:: Work item ::
Report each line below that carries the word "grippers".

:: Data provided ::

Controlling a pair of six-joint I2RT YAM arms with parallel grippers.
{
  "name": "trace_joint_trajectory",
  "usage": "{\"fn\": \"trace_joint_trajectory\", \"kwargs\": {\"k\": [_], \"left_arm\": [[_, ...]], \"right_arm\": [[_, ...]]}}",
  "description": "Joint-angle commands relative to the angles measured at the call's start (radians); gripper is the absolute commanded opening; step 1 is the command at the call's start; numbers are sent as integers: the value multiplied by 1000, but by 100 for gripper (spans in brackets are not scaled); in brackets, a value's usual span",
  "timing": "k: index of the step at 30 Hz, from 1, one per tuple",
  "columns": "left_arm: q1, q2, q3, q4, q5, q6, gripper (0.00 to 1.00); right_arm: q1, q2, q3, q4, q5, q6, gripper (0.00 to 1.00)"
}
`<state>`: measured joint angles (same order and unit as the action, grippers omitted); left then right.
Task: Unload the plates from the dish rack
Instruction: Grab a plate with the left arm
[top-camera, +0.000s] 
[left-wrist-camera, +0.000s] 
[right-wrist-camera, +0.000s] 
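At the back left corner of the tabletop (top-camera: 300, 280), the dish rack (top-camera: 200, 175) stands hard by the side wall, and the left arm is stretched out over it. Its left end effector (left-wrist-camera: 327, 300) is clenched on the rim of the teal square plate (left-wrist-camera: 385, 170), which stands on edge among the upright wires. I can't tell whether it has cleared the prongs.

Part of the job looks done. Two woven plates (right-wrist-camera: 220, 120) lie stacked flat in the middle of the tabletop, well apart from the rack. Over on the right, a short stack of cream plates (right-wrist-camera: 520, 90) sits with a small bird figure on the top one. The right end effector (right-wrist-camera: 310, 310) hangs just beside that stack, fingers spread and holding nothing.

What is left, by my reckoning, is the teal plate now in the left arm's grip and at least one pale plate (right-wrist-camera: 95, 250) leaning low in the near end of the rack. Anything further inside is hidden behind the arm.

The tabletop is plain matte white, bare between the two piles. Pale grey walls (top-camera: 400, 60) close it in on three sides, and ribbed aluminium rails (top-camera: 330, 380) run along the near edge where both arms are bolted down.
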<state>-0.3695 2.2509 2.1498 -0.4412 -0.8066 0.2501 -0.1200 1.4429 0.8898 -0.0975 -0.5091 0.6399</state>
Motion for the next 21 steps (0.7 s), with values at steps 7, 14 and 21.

:: Solution ::
Controlling a pair of six-joint I2RT YAM arms with parallel grippers.
`<state>`: measured joint angles (same order and unit as the action, grippers omitted); left then right.

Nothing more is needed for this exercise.